[Items listed in a dataset]
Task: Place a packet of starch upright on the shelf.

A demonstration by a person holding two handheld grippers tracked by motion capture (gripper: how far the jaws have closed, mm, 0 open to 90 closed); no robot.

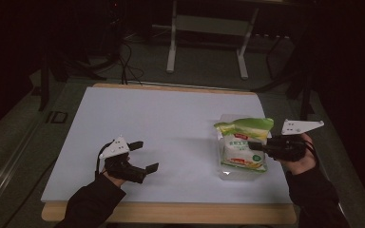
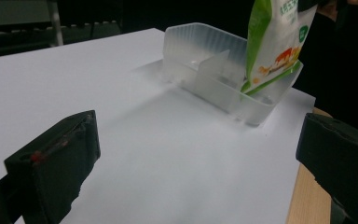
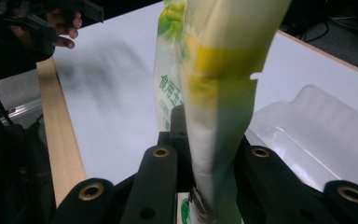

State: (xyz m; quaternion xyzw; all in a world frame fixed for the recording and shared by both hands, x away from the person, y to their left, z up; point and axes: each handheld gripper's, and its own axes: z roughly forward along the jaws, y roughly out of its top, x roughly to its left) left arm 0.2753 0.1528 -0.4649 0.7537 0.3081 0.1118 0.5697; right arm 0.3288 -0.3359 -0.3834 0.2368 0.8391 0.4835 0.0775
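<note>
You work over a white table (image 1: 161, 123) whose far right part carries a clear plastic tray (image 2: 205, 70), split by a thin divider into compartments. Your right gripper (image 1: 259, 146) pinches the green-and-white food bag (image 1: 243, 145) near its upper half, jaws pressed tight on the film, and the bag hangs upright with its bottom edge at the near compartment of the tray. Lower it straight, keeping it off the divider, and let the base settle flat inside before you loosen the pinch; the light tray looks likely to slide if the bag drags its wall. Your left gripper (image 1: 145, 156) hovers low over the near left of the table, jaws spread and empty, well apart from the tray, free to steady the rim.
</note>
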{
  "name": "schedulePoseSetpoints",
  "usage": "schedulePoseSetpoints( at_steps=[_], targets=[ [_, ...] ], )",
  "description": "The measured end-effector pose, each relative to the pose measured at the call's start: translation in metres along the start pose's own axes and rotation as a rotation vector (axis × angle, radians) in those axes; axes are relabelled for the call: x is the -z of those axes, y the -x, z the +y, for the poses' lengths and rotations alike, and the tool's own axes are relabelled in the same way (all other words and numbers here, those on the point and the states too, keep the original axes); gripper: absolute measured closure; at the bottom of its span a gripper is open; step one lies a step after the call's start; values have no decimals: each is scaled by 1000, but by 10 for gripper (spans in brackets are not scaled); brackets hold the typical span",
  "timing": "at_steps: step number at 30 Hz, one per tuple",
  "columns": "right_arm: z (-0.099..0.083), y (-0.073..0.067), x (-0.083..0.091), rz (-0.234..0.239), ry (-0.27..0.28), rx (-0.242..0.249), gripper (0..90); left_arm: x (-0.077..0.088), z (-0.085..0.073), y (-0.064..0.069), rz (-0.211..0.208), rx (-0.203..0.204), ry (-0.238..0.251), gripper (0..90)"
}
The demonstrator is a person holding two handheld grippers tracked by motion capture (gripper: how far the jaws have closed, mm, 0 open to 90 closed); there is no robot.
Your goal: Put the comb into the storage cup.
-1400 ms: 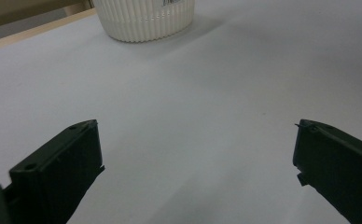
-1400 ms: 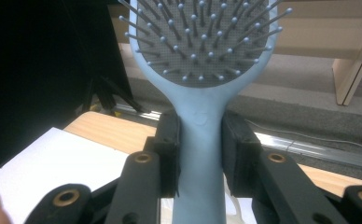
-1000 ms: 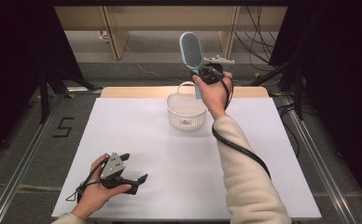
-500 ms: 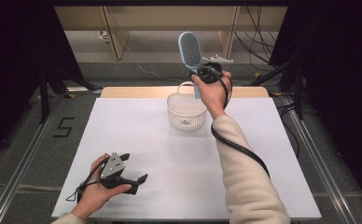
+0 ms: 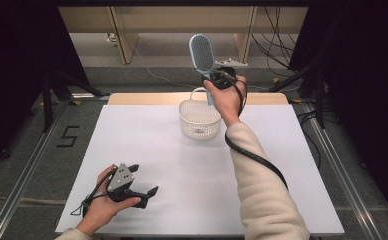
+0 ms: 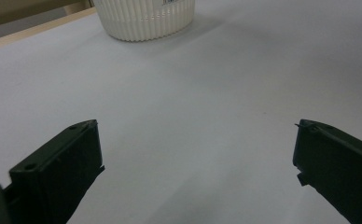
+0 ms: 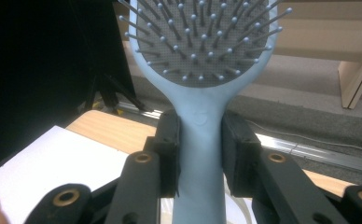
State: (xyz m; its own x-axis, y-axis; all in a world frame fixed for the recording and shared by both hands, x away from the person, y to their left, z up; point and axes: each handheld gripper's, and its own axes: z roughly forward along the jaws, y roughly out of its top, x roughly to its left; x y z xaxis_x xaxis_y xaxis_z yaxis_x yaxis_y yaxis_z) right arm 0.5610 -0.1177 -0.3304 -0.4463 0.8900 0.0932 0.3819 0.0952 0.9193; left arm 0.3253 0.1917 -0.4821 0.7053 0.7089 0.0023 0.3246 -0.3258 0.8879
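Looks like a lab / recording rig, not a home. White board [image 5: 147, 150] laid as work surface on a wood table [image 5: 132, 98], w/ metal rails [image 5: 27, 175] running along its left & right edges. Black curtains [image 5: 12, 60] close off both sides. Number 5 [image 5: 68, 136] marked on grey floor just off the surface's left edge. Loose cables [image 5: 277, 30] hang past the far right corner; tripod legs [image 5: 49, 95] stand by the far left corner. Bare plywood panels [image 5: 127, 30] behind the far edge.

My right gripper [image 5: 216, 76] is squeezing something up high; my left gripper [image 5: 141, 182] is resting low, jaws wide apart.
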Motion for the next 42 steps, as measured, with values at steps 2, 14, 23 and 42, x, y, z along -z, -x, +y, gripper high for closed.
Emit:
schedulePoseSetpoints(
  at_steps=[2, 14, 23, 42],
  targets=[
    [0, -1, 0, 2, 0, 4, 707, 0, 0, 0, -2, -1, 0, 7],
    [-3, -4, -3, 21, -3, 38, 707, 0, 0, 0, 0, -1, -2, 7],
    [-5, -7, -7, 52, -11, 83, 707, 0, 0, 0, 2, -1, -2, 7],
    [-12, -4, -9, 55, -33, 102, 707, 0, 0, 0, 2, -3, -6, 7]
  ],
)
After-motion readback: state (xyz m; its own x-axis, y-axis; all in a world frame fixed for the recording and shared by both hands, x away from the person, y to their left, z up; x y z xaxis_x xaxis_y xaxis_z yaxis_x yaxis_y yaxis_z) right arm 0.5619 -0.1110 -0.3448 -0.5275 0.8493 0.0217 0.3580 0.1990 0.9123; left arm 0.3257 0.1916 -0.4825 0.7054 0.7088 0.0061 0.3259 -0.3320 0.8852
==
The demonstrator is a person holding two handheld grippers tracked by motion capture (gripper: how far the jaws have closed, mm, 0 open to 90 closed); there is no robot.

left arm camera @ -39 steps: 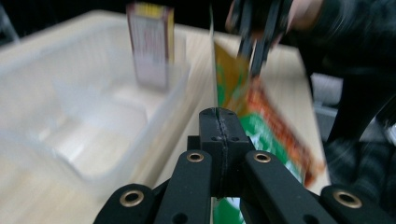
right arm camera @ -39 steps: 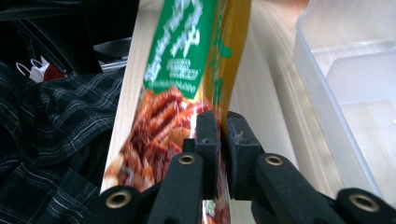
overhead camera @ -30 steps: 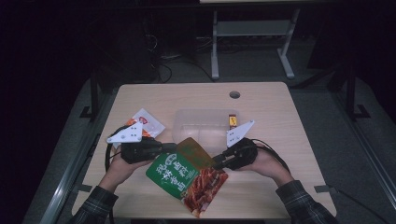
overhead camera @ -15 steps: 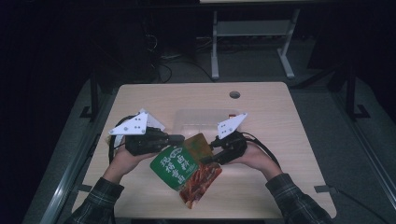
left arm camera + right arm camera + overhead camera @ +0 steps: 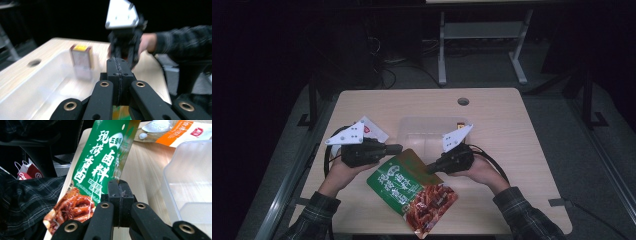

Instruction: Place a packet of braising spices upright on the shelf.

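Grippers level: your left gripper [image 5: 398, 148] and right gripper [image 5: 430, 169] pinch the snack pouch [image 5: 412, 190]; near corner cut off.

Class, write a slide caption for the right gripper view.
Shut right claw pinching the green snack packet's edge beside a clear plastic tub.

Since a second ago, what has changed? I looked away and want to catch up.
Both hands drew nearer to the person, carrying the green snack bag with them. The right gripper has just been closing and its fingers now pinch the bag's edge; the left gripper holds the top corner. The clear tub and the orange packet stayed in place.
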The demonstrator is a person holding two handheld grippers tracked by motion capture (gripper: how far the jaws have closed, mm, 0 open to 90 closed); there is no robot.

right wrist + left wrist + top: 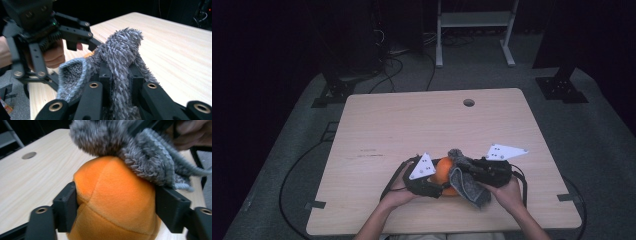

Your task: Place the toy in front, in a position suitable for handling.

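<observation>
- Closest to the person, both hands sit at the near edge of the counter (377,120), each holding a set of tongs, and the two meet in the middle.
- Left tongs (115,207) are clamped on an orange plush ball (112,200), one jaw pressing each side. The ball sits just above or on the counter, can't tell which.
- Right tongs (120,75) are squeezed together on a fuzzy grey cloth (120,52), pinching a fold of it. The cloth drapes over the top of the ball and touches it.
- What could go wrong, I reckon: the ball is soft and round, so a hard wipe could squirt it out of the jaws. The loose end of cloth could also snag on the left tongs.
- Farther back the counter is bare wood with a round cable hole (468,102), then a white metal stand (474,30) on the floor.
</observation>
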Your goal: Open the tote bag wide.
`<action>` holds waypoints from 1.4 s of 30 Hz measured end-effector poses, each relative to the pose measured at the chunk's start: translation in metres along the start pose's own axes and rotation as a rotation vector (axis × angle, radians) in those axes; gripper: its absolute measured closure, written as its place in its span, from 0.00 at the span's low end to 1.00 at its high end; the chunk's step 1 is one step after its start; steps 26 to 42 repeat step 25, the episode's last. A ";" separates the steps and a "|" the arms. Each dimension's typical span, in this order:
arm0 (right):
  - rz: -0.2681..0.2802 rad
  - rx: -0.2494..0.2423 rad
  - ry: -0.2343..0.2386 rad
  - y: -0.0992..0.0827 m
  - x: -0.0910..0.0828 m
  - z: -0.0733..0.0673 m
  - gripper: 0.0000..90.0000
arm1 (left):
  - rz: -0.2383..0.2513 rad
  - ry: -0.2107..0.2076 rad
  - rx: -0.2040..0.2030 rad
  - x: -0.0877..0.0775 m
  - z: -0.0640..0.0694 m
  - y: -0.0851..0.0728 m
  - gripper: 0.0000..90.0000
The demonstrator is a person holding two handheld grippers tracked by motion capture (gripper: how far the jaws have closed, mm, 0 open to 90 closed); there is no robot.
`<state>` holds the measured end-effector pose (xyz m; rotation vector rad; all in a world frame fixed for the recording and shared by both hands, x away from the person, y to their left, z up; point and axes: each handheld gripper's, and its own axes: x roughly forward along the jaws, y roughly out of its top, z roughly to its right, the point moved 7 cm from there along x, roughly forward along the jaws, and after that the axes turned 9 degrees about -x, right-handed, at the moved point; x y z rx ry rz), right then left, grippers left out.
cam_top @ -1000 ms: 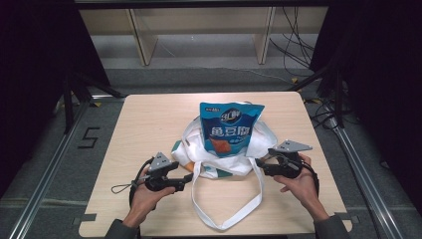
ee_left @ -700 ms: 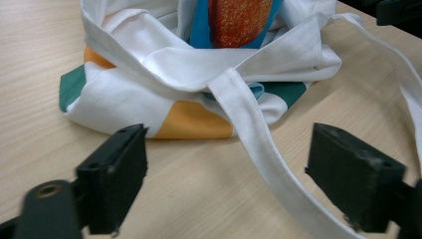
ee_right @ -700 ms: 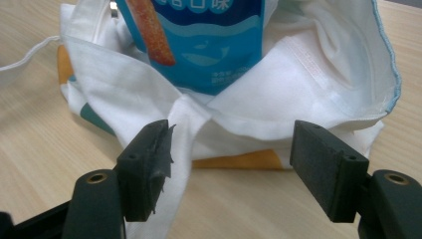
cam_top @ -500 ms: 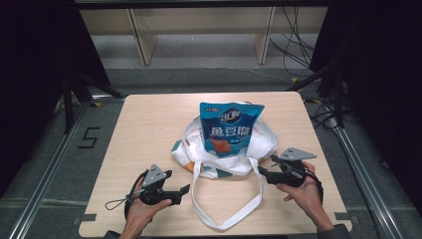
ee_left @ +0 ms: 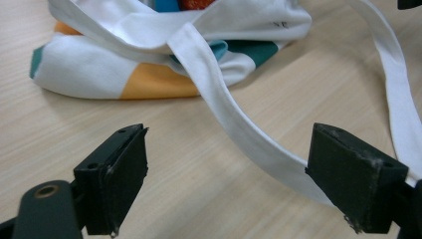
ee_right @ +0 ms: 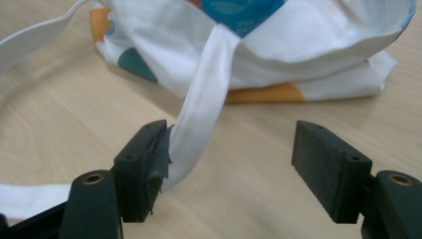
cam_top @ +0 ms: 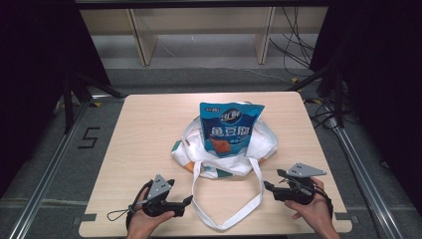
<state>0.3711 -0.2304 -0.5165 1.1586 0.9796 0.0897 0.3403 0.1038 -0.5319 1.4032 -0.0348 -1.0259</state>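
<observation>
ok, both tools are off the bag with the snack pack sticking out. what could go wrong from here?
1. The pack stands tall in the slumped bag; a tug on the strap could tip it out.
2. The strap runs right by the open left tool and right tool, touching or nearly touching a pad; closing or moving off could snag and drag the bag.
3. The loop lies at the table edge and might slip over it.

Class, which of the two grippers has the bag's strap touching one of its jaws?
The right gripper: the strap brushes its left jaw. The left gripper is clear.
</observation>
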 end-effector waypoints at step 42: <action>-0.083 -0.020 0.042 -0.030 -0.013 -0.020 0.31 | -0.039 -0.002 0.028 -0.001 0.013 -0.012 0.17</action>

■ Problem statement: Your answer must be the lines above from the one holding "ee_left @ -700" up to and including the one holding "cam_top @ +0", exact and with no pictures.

■ Answer to the problem:
ee_left @ -700 ms: 
ee_right @ -700 ms: 
cam_top @ -500 ms: 
ee_left @ +0 ms: 
ee_right @ +0 ms: 
cam_top @ +0 ms: 

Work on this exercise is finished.